At first look at these two words, or dictionary definitions would be that they have basically the same meaning. After all, if you "take care" of a garden or an estate, you are a "caretaker." If you "take care" of a patient or parent, you are a caregiver.

However if you take the "care" away from the words, you have takers and givers. So what do we call someone who receives the care someone else gives? Since we don't have a word "carereceiver," as evidenced by the fact my spellchecker just unlined that word in red, are not those receiving the care, caretakers?

There is much give and take in this world. I, like many others who call themselves by the name of Christ, strive to be one of the givers, not a taker. Servants struggle with old age and disease because they have always given, but in their reduced abilities, they have become receivers. I often point out to them that God needs to train givers and servants, and in order to do so he has appointed former servants to become the served. I notice that while it soothes, it really doesn't change the attitude of the one who is now being served.

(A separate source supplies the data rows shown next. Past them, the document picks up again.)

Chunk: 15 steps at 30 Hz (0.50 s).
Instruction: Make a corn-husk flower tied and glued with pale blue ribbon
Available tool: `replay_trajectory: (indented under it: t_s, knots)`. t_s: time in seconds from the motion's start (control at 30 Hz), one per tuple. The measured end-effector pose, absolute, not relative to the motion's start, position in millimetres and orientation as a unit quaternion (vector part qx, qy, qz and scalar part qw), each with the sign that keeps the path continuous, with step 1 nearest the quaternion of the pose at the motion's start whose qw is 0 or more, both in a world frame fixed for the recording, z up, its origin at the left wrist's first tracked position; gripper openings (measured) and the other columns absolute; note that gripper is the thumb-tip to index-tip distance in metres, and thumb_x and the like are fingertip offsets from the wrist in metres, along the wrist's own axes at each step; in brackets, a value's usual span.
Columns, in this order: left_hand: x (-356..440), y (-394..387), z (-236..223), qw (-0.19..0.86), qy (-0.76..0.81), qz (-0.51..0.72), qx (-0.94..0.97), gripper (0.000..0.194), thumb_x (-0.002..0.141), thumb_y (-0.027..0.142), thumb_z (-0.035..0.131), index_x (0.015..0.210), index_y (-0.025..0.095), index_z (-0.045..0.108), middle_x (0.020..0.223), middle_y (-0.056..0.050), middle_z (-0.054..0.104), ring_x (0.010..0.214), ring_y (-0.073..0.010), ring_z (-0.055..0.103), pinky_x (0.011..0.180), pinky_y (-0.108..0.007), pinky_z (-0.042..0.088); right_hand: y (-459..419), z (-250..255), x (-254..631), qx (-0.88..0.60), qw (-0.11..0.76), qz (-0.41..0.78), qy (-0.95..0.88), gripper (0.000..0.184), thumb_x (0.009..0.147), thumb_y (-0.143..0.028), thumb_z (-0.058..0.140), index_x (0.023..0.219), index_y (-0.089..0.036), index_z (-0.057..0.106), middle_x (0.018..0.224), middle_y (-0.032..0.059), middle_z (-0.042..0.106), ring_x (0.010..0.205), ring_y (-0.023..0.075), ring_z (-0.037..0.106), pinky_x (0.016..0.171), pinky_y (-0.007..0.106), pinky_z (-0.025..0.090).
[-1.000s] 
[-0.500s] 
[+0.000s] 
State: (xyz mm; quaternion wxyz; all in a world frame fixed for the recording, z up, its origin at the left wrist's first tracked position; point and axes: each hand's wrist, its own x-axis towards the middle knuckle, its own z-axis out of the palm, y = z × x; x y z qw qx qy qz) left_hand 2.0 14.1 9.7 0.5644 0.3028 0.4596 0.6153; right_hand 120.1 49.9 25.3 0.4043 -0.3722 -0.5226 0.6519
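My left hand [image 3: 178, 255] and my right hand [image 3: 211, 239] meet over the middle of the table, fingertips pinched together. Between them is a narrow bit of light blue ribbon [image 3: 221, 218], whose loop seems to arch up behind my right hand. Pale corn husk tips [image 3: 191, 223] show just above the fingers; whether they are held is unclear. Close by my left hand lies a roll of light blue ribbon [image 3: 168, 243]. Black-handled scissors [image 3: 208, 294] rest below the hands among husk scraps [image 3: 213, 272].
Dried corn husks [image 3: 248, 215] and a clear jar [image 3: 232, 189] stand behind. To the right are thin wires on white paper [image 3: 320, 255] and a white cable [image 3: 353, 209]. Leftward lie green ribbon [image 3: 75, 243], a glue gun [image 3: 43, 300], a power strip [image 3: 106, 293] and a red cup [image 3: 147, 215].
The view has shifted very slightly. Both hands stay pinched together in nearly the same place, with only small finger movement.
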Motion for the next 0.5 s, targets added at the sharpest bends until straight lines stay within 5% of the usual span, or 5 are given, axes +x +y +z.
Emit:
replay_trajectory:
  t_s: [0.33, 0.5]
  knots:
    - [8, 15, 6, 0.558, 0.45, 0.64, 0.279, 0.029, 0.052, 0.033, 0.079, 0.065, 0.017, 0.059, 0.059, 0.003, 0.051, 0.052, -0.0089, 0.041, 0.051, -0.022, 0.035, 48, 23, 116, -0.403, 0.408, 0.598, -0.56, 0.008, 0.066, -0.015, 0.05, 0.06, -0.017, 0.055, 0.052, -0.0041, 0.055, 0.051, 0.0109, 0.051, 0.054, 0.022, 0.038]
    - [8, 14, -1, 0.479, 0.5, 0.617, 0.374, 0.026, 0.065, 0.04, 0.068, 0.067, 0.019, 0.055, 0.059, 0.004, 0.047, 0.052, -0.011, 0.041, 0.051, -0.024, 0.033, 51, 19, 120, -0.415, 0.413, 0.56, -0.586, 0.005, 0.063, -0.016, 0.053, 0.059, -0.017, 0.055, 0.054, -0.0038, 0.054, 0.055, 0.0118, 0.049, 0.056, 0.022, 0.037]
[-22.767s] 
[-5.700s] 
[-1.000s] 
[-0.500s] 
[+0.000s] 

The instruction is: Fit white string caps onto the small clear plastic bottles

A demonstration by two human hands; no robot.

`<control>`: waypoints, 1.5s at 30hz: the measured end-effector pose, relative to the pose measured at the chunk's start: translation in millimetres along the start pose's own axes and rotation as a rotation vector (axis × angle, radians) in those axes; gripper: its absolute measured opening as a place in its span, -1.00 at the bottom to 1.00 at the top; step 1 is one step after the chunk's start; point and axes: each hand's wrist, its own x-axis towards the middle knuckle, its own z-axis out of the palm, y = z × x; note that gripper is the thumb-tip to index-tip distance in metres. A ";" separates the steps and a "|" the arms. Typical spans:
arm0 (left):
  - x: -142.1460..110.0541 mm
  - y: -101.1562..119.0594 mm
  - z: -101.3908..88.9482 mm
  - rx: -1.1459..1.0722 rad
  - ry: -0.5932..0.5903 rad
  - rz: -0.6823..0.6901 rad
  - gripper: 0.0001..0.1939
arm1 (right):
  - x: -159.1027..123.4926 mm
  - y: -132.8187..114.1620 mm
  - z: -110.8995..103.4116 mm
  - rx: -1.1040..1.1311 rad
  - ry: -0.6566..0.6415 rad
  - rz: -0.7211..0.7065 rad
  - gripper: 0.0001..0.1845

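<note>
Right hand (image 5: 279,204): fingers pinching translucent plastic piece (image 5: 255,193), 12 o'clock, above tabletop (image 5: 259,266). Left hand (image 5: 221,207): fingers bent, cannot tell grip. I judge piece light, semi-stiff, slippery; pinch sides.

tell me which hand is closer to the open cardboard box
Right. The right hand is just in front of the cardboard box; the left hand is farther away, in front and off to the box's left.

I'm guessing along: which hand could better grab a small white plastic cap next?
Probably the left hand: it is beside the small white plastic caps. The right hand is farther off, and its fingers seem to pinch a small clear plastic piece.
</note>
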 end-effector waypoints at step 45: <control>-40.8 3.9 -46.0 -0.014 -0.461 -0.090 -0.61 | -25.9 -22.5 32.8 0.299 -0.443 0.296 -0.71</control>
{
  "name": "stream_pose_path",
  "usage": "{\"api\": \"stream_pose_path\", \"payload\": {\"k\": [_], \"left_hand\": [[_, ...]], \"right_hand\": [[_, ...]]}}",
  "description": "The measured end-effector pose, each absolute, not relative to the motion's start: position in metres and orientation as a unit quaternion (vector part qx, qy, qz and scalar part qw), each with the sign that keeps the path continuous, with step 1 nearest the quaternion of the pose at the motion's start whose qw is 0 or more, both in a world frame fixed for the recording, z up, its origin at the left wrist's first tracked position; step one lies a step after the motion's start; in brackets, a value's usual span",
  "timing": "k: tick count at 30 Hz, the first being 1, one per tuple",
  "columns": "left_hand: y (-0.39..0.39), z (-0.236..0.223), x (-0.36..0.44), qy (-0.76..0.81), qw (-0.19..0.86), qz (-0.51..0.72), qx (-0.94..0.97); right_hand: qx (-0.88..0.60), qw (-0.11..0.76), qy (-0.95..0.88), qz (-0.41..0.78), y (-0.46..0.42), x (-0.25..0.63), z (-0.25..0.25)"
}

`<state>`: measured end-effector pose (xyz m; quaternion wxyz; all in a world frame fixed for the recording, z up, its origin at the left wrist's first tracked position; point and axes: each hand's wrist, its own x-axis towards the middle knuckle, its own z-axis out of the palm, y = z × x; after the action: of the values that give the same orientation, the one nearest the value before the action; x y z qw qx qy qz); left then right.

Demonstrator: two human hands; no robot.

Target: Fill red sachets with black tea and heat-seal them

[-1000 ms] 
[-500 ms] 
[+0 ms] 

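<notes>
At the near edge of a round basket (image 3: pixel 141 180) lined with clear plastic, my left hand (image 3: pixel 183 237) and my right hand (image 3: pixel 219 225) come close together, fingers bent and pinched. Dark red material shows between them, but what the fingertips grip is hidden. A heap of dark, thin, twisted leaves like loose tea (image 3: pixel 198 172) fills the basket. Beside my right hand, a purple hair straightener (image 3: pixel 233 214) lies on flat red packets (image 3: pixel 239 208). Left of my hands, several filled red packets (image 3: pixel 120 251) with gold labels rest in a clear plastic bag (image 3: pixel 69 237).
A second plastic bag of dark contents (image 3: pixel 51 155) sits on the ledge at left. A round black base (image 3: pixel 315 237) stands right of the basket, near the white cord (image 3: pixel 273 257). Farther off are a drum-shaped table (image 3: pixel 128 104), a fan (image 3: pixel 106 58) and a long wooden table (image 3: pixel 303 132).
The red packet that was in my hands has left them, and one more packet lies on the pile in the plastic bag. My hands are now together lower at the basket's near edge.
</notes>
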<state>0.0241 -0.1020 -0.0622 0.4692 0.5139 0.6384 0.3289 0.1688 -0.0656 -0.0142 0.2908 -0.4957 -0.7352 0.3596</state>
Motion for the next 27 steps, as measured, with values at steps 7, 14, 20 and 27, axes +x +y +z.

In the past two months, God has taken this pastor and his "servant's heart," and reduced him to a taker. This so goes against the grain of my heart that I will often tell my caregivers that I can do it myself. I'm not a good receiver. But God has provided for me some wonderful caregivers, the most faithful of which has been my blessed wife. She doesn't get the kind of appreciation from me which she deserves. So for her and all the other caregivers who truly have the more difficult position of the two. let's pray for them, and thank them for their service, because even though the caretakers may not want to be takers, we would be nowhere without our wonderful caregivers.